Open michaelwoerister opened 5 years ago
On Tue, Jan 29, 2019 at 02:36:31AM -0800, Michael Woerister wrote:
Data on runtime performance of incrementally compiled release artifacts
Apart from anectodal evidence that runtime performance is "roughly the same" there have been two attempts to measure this in a more reliable way:
- PR #56678 did an experiment where we compiled the compiler itself incrementally and then tested how the compiler's runtime performance was affected by this. The results are twofold:
- In general performance drops by 1-2% (compare results for
clean
builds)- For two of the small test cases (
helloworld
,unify-linearly
) performance drops by 30%. It is known that these test cases are very sensitive to LLVM making the right inlining decisions, which we already saw when switching from single-CGU to non-incremental ThinLTO. This is indicative that microbenchmarks may see performance drops unless the author of the benchmark takes care of marking bottleneck functions with#[inline]
.
I'm not especially worried about the increases in compile time, as they seem worth the cost. However, these regressions in runtime performance don't seem reasonable to me; I don't think we should change the default to something that has any runtime performance cost.
I don't think we should change the default to something that has any runtime performance cost.
I'm not sure. The current default already has a quite significant runtime performance cost because it's using ThinLTO instead of -Ccodegen-units=1
.
We've had a ton of discussions before about comiple time and runtime tradeoffs, see https://github.com/rust-lang/rust/issues/45320 and https://github.com/rust-lang/rust/issues/44941 for just a smattering. We are very intentionally not enabling the fastest compilation mode with cargo build --release
by default today, and an issue like this is a continuation of that.
@alexcrichton To avoid ambiguity, what do you mean by "fastest compilation mode" here?
I certainly think we don't need to worry about compiling as fast as possible, but I don't think our default compile should pay a runtime performance penalty like this.
Ah by that I mean that producing the fastest code possible.

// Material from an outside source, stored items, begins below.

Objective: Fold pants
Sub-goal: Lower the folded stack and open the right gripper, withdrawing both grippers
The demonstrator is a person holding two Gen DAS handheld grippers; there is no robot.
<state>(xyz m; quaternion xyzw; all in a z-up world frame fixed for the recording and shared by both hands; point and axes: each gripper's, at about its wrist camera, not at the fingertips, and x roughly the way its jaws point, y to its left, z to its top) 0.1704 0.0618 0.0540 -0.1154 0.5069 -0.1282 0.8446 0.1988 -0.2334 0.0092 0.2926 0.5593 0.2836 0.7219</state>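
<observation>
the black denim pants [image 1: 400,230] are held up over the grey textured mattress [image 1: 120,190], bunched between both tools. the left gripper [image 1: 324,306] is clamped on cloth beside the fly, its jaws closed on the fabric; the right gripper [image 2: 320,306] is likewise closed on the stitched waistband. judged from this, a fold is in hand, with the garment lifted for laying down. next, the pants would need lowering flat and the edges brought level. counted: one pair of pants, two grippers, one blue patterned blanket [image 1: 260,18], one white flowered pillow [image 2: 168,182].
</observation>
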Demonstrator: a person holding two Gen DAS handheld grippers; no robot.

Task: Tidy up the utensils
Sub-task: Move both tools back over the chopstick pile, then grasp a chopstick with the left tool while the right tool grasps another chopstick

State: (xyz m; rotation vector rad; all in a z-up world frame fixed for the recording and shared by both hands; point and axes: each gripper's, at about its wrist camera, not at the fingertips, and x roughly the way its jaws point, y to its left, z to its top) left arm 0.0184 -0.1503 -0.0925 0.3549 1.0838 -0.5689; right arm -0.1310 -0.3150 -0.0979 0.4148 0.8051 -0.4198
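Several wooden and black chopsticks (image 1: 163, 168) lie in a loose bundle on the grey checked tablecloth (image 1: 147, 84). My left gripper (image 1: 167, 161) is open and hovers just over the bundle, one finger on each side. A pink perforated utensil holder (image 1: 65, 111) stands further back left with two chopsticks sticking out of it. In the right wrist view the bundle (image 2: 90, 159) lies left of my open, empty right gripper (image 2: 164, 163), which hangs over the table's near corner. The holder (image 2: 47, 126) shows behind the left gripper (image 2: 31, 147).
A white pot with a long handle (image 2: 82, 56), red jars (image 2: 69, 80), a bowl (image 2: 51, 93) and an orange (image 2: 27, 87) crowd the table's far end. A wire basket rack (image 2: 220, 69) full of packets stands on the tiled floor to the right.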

Producing the fastest code by default for --release
would mean things like LTO, enabling PGO, customizing the LLVM pass manager to just rerun itself to either a fixed point or until some amount of time lapses, etc.
So if release
is a "best effort at being fast while still finishing the build sometime today", can we just add a different profile for "really the fastest but it'll take a day to build".

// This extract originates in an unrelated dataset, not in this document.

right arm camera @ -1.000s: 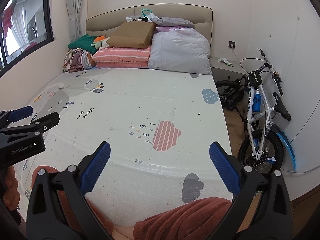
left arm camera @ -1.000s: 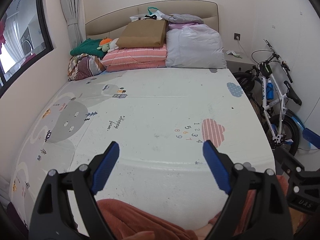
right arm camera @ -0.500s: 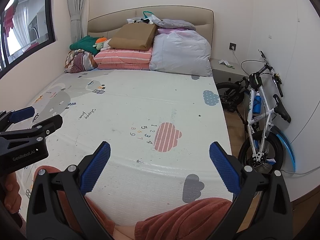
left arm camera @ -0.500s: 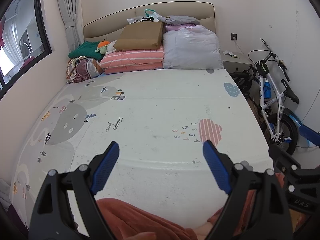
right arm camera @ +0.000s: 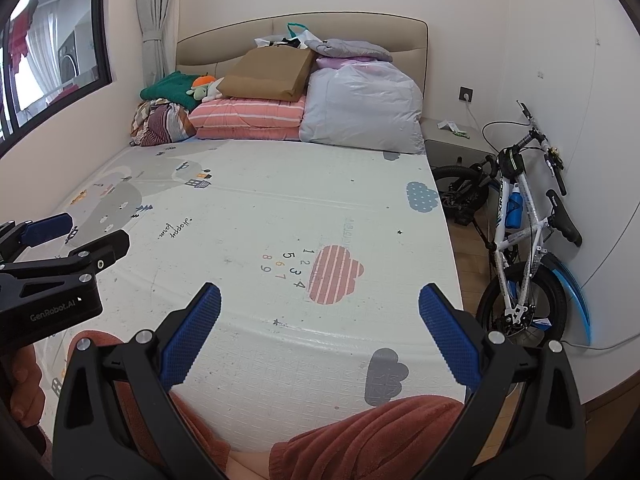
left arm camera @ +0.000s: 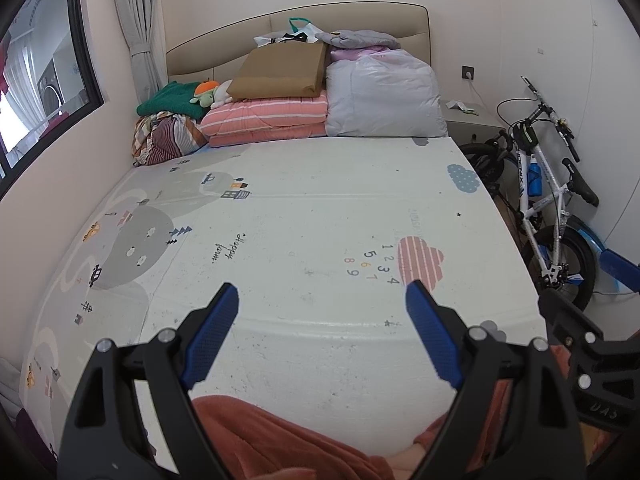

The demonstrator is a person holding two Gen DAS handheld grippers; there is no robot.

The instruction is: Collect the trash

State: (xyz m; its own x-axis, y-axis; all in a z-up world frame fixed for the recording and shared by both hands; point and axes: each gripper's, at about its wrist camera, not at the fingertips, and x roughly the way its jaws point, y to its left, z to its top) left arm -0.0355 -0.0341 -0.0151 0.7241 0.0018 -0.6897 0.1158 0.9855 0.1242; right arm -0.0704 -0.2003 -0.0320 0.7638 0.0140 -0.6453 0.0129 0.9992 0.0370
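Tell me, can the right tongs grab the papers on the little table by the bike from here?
Probably not yet. The right tongs hang open at the foot of the bed, and the papers lie far off on the little table, past the bike.

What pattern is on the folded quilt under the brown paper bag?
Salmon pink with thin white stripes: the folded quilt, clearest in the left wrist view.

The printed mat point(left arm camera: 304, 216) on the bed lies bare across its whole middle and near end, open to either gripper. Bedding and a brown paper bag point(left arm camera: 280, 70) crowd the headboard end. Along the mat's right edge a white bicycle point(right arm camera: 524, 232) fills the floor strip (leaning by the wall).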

Yeah I'm honestly thinking that it may be time for a profile between debug and release, such that there is these use cases:
At the moment I'm seeing lots of people either sacrifice the debug profile for that "Development" use case (bumping optimization levels, but reducing the debugability of the project) or sacrifice the release profile by reducing optimizations, both are kind of suboptimal.

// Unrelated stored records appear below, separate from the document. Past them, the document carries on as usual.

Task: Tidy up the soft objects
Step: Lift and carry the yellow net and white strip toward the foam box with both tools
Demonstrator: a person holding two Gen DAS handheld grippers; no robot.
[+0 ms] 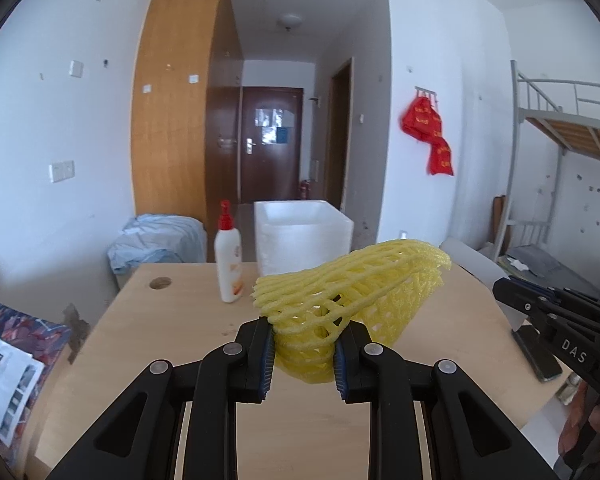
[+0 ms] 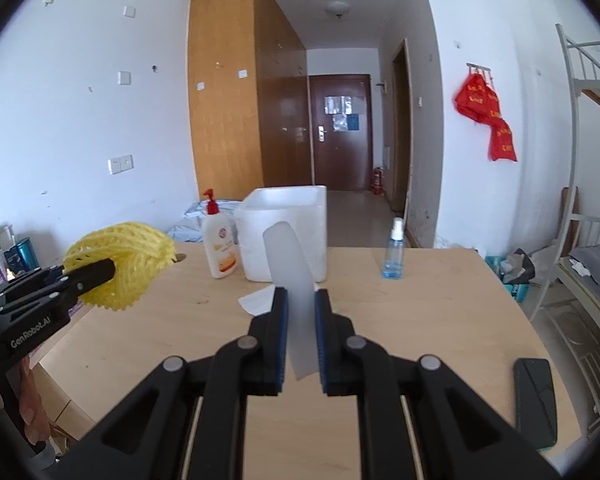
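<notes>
You're clamping yellow foam net in left tongs, white foam sheet in right tongs; keep gripping, aiming over foam box at table's far edge.

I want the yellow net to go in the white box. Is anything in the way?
Nothing visible blocks it. The yellow foam net, held in the left tool, hangs above the table, and the open white foam box stands just behind. The lotion bottle stands left of the box, off the path.

Right gripper pinches white foam sheet; left gripper grips yellow net.
</notes>
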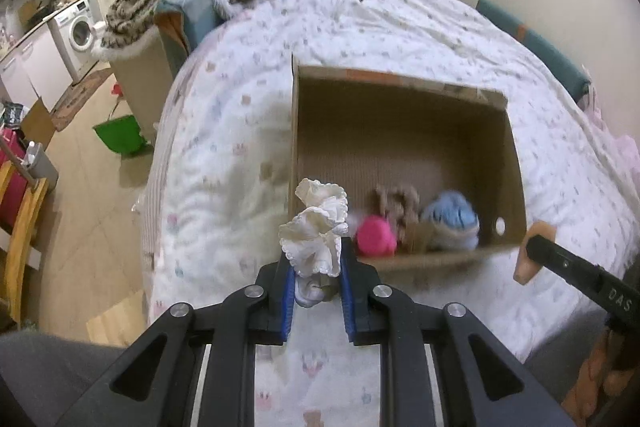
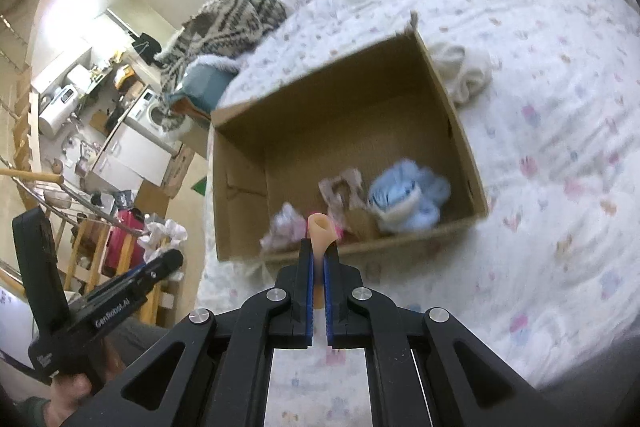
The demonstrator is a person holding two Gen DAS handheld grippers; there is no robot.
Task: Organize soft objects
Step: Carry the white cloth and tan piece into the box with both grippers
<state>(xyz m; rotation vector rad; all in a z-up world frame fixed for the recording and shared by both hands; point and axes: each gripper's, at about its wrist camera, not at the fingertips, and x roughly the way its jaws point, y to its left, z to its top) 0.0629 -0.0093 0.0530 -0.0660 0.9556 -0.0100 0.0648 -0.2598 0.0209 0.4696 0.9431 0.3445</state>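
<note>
Left gripper (image 1: 314,267) clenched on a frilly white sock (image 1: 318,227), bunched upright between the blue pads (image 1: 287,291), just short of the near wall of the cardboard box (image 1: 296,131). Right gripper (image 2: 319,259) pinched nearly closed on a thin peach-coloured cloth piece (image 2: 320,227), also near that wall. Inside, against the near side: a pink ball (image 1: 375,235), a brownish patterned piece (image 1: 400,211), a blue fluffy bundle (image 1: 454,217). Beyond, a white rolled towel (image 2: 464,71) on the printed quilt (image 1: 400,27). Probably light, limp, compressible, not fragile; best gripped mid-bunch, through several layers, to avoid slipping or unrolling.
</note>
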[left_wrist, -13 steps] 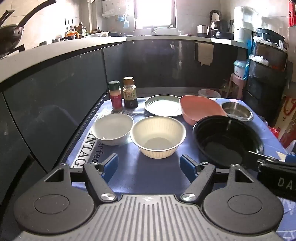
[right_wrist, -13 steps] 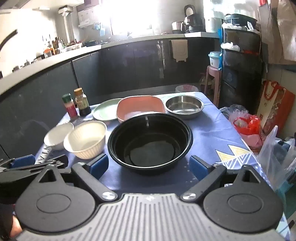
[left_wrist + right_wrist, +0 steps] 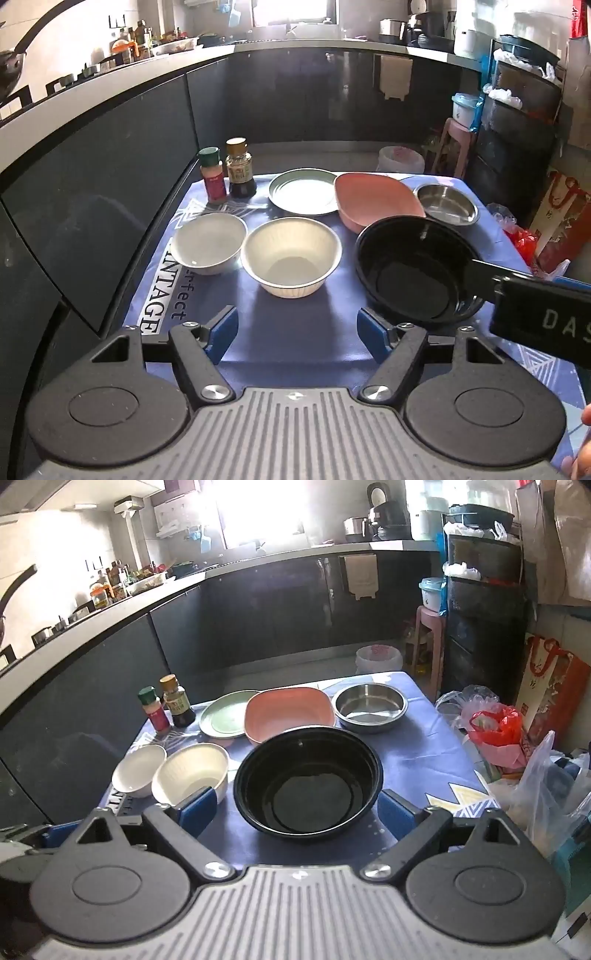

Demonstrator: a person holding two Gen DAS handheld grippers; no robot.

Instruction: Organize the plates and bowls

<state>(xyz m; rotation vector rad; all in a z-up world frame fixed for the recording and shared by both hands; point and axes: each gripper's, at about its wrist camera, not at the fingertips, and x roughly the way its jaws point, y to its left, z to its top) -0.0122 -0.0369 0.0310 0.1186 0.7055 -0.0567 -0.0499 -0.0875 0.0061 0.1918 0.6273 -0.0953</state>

https://github.com/rust-lang/cargo/issues/2007 https://github.com/rust-lang/cargo/pull/5326#issuecomment-379890817 https://github.com/rust-lang/rfcs/pull/2282
This came up a lot of times, but for some reason was never implemented. The discussions about it turned into talk about "workflows" and "profile overrides", although it's not very clear to me why:
I personally think (though I may be wrong) that the primary use-case for this is compiling specific dependencies with opts in debug mode, in which case it's unclear we even need custom profiles, and not just "being able to specify overrides for existing profiles".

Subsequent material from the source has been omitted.